Am I a caring person?

November 28, 2008

Something happened yesterday that made me really re-evaluate my opinion of myself as a caring person. At about two in the morning, the door to one of the bays on the ward opened, and I found myself face-to-face with an elderly gentleman who told me that I had to, “Stop playing this game”, and to let him out.

This is a common occurance here. “Confused” patients (often described as “pleasently confused” when we want to offload them – beware this phrase!) regularly present around midnight, and more often than not declare that:

  • we are keeping them hostage
  • this isn’t a hospital but a prison
  • it isn’t actualy midnight because the sun is on outside (no dear, it’s the lights on the corridor)
  • where’s my clothes?
  • my wife was here a few minutes ago
  • etc…

Almost always this can be attributed to a medical condition – pyrexia, hypoglycemia, UTI – which may be exacerbating already exsisting dementia or just causing the issues all by itself. In many cases this is reversable (a fan, some sugar) but we need to find out what the cause is first, and that is easier said than done.

This particular gentleman was insistent that we’d drugged him and dragged him from his home to what he believed to be a dodgy nursing home. Apparently, all the equipment we had was actually second hand, and our NHS ID badges were faked, with the aim of pretending to be the hospital. The other patients in his bay were in fact “heavies” who were pretending to be asleep, ready to beat him up if he misbehaved. His proof for this? I wouldn’t let him turn the lights on at three in the morning.

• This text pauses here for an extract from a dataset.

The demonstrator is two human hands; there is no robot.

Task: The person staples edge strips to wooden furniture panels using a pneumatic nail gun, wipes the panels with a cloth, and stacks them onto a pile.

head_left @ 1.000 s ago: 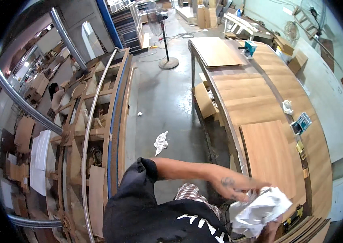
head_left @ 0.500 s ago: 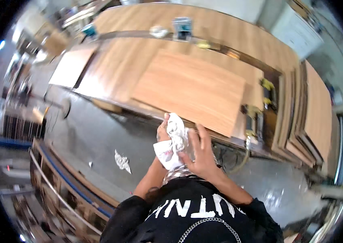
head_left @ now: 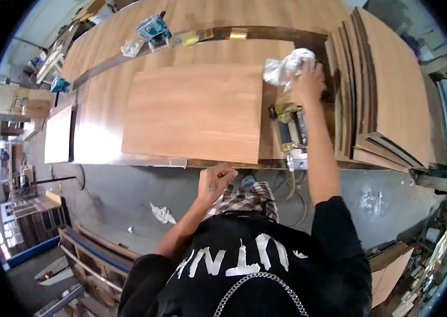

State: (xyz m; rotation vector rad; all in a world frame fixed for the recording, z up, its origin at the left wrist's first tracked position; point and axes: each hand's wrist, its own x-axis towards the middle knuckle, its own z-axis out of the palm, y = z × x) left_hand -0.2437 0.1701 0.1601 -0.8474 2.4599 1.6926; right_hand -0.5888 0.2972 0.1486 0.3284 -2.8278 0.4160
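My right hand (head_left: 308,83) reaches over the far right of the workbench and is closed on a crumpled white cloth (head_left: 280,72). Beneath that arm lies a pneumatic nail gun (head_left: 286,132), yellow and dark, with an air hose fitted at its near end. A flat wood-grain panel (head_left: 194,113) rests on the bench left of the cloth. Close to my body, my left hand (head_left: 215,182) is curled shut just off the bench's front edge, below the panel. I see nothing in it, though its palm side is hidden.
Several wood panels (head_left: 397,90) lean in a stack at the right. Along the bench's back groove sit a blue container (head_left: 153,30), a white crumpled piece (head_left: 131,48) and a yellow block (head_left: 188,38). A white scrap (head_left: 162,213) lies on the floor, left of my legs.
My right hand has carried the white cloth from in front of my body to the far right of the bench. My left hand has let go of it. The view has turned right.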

The joys of dealing with this chap went on and on, as he tried to leave the ward, break into female bays, repeatedly tried to wake the other people in his room, and make us phone his daughter at stupid o’clock am (yet more proof that we were in a conspiracy against him). How did we cope with this? Got him to sit at the nurses station with a cup of tea (“you’ve put something in it, haven’t you?”) and made fun of him.

Yup, you read that correctly. We made fun of the patient. Not made fun of him in an overly obvious way (throwing custard pies at him or using him as a makeshift drip stand), but in a more subtle way, amusing ourselves by the way we spoke to him and laughing at his responses to our questioning and actions, even those completely unrelated to him.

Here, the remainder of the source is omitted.